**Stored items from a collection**

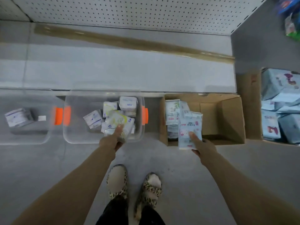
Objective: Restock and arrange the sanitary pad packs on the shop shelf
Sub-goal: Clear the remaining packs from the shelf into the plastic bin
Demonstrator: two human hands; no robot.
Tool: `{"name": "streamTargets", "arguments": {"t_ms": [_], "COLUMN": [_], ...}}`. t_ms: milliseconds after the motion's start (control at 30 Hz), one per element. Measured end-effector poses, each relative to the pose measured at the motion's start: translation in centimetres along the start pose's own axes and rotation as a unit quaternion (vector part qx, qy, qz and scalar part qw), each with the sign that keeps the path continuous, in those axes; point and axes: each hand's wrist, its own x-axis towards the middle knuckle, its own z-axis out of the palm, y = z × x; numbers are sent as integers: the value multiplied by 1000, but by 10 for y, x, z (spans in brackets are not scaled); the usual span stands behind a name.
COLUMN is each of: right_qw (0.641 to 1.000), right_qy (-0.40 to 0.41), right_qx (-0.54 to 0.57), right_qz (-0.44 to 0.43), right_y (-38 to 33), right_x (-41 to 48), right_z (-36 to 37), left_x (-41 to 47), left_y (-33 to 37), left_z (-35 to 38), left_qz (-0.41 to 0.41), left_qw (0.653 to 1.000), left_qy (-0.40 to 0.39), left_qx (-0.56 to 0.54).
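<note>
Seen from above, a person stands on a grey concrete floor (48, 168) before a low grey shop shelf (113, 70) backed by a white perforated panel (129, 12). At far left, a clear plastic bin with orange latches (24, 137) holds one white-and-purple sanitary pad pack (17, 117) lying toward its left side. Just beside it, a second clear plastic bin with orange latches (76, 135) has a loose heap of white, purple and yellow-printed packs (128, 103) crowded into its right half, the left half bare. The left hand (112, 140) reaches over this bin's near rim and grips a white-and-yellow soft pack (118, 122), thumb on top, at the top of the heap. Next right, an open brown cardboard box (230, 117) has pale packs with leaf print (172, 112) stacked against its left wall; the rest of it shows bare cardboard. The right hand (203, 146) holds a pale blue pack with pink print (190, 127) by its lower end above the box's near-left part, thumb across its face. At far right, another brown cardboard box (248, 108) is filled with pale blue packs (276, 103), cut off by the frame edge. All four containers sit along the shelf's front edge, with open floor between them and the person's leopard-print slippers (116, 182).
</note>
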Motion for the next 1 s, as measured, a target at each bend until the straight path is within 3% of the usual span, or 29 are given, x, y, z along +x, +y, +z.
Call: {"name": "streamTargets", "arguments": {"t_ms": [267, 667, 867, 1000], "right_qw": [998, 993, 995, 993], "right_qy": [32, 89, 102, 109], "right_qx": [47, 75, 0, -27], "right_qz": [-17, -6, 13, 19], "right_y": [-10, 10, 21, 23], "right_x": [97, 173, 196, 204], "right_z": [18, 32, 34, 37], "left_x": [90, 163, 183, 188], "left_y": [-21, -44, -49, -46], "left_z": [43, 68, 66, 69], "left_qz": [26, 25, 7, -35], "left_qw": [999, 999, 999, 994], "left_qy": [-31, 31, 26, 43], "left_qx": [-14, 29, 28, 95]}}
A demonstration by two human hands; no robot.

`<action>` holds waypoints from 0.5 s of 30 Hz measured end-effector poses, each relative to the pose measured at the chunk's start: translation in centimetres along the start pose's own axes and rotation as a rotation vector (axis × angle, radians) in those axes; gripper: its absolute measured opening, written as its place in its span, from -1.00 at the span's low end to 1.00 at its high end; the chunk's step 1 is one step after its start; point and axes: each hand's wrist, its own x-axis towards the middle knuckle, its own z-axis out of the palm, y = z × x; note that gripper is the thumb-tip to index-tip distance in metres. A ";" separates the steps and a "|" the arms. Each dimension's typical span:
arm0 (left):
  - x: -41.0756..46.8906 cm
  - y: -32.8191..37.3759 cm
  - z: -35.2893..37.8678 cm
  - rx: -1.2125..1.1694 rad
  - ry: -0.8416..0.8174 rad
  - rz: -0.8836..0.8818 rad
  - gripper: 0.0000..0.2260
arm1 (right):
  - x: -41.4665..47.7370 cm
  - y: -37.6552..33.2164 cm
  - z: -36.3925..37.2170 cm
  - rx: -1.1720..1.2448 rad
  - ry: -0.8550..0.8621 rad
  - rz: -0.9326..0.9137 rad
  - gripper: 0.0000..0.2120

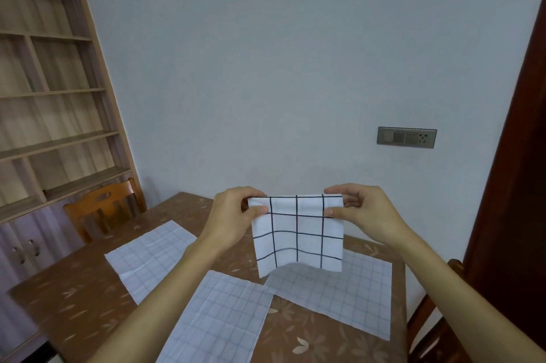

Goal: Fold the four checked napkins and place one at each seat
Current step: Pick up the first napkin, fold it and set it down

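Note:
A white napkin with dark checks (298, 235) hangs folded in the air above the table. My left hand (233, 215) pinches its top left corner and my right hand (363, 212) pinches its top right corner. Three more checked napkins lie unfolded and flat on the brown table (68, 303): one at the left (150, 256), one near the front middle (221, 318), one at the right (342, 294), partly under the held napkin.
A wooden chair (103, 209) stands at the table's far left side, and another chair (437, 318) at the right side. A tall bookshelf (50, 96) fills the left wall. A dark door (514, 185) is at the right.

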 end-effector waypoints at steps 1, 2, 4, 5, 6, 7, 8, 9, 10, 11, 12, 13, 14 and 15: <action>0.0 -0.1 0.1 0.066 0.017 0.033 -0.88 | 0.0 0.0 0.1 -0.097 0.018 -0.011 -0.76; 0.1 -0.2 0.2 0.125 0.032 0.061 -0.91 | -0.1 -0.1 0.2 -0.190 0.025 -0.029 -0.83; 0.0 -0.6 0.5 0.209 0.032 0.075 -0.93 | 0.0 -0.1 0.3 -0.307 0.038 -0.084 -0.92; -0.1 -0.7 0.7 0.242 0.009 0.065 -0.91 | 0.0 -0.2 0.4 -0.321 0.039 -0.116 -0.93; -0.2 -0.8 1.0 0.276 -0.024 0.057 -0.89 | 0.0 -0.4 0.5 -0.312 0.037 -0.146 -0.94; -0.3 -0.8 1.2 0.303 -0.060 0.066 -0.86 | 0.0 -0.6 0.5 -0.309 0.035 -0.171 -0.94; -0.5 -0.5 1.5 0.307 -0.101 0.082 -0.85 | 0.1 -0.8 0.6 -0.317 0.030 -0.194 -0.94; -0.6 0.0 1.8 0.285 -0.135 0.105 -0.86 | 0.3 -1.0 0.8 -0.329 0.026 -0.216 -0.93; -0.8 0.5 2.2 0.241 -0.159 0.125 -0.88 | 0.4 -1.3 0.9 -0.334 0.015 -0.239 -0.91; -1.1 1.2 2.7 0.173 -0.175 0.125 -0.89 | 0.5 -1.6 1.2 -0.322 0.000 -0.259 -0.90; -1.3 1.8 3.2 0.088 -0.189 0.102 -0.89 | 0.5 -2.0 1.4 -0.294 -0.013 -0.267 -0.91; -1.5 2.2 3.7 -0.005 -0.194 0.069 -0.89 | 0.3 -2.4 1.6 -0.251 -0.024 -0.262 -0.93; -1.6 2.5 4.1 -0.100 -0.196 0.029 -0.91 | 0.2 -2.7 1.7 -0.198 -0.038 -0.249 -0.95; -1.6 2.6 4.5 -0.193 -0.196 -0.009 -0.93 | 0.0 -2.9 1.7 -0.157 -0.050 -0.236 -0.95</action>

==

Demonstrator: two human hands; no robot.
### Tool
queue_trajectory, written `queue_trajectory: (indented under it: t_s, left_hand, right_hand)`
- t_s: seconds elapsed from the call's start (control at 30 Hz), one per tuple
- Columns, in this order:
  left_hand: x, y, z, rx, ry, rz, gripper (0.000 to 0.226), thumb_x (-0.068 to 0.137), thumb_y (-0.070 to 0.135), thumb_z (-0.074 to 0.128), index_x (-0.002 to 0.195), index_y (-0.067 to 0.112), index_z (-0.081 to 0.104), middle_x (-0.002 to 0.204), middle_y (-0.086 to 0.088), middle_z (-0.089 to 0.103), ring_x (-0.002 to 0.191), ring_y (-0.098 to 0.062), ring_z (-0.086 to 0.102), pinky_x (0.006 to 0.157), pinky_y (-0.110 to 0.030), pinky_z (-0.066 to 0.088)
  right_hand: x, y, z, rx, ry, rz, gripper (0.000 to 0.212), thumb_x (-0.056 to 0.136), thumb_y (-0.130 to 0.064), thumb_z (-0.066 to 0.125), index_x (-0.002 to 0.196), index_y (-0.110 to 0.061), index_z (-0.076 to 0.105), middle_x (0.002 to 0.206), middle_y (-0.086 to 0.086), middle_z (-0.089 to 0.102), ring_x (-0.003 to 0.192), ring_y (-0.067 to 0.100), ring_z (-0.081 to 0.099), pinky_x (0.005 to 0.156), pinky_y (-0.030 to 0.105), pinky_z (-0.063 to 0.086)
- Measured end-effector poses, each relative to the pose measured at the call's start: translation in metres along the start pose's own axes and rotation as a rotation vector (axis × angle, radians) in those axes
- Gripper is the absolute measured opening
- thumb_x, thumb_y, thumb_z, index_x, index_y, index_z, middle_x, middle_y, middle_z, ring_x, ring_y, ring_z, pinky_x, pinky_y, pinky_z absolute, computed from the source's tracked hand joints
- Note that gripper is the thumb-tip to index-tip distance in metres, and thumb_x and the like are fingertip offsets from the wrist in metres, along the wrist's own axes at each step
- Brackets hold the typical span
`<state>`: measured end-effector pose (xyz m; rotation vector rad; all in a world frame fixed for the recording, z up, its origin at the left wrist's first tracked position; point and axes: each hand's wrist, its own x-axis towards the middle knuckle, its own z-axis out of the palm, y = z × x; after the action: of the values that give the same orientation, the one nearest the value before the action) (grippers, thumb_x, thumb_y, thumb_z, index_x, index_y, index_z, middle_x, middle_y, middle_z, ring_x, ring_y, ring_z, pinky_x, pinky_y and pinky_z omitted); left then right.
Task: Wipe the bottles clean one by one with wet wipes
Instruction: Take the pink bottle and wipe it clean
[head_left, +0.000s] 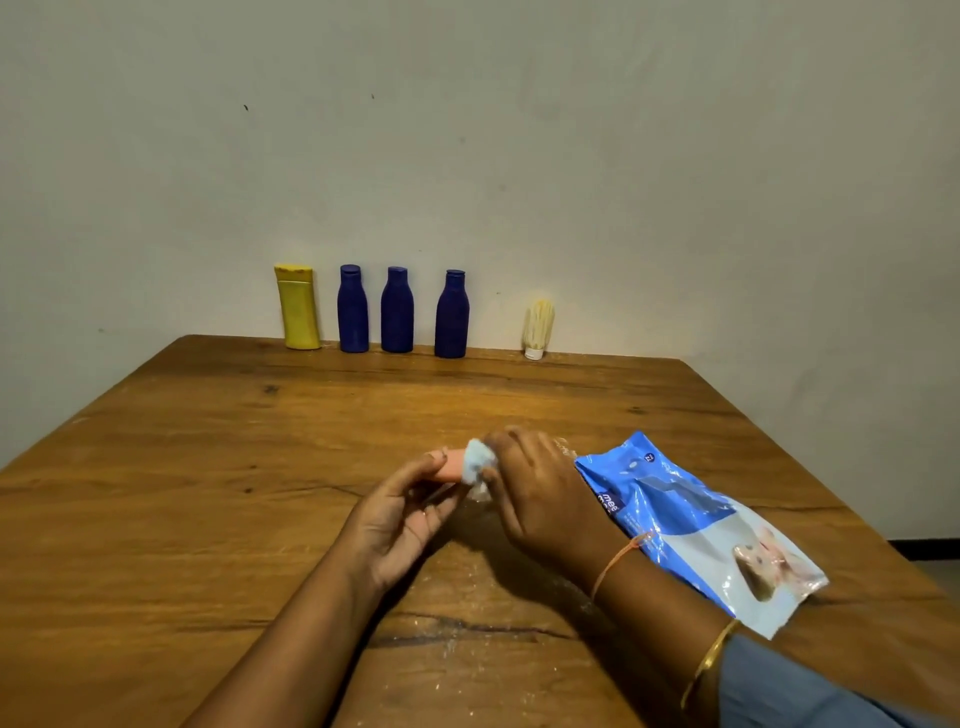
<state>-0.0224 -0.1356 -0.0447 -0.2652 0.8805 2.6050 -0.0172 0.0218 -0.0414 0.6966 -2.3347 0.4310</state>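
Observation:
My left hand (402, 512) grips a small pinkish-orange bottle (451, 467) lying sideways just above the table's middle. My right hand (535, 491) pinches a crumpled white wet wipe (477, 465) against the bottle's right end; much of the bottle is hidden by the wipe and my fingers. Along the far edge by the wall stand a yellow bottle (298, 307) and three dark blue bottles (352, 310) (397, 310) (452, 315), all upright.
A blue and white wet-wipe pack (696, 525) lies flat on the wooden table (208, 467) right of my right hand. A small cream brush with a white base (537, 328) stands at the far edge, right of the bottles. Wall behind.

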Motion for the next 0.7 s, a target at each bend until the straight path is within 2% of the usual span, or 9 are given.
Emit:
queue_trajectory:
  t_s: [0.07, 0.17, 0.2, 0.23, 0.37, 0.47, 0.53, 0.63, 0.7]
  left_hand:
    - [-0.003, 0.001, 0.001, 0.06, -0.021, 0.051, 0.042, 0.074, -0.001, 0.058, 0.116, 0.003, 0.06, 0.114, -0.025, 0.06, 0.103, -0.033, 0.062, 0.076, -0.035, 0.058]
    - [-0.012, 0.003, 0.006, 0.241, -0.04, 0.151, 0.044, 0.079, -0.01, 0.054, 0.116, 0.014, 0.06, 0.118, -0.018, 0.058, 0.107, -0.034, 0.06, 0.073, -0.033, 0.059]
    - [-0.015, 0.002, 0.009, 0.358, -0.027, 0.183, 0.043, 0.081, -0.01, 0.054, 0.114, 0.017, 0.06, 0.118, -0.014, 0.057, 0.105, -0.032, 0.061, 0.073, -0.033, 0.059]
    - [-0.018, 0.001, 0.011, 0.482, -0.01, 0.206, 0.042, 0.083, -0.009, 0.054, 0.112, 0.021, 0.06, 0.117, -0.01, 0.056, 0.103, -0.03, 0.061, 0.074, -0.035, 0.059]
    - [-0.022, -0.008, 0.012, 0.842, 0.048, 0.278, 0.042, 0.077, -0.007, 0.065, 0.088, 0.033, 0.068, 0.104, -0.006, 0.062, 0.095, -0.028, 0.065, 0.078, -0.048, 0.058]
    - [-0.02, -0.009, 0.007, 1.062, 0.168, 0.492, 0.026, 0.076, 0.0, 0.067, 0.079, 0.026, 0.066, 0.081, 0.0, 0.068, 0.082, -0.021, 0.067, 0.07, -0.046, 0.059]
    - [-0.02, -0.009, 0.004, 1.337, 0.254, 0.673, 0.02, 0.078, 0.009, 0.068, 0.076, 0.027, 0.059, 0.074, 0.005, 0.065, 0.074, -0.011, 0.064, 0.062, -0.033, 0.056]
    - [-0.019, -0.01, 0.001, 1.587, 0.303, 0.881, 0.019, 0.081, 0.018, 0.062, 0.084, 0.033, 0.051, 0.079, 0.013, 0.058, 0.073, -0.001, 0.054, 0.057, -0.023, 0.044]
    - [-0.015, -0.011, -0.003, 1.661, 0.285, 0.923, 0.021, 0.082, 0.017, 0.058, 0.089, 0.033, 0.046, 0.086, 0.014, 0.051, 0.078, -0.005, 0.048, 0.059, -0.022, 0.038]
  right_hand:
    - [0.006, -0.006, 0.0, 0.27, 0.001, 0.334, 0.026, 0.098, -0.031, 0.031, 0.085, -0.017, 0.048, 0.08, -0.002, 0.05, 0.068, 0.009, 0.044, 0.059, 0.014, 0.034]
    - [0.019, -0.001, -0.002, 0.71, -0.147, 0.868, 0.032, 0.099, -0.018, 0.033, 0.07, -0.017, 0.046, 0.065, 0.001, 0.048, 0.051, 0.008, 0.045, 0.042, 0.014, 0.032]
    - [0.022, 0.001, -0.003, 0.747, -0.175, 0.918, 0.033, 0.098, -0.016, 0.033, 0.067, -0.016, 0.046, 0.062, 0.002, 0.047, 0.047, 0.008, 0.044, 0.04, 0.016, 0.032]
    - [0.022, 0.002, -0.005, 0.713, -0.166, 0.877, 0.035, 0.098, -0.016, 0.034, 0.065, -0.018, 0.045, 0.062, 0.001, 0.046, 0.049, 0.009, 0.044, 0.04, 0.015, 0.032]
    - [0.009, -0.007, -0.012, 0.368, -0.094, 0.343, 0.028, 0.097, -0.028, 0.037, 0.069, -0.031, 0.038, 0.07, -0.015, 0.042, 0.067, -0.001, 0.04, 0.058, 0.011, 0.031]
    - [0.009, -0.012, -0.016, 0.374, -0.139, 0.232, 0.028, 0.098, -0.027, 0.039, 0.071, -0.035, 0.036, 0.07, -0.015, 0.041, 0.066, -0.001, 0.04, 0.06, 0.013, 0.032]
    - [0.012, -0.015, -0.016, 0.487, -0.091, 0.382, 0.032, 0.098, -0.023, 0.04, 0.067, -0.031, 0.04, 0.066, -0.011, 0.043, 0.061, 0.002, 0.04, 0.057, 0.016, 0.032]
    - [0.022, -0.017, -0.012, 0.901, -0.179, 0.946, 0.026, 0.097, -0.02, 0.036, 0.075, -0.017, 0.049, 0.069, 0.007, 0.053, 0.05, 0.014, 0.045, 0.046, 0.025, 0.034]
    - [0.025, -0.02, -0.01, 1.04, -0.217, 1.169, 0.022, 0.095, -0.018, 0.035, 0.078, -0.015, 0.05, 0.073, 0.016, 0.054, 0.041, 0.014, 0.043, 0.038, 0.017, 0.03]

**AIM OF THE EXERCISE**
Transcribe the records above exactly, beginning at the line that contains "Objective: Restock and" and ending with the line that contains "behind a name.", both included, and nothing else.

**EXERCISE RESULT**
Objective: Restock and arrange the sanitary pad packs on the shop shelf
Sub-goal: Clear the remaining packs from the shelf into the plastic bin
Demonstrator: two human hands; no robot.
Tool: `{"name": "streamTargets", "arguments": {"t_ms": [_], "COLUMN": [_], ...}}`. t_ms: milliseconds after the motion's start (control at 30 Hz), one per element. Measured end-effector poses, each relative to the pose measured at the motion's start: translation in centimetres along the start pose's own axes and rotation as a unit quaternion (vector part qx, qy, qz and scalar part qw), each with the sign that keeps the path continuous, in those axes; point and axes: each hand's wrist, its own x-axis towards the middle knuckle, its own z-axis out of the palm, y = z × x; numbers are sent as integers: the value multiplied by 1000, but by 10 for y, x, z (spans in brackets are not scaled); the usual span stands behind a name.

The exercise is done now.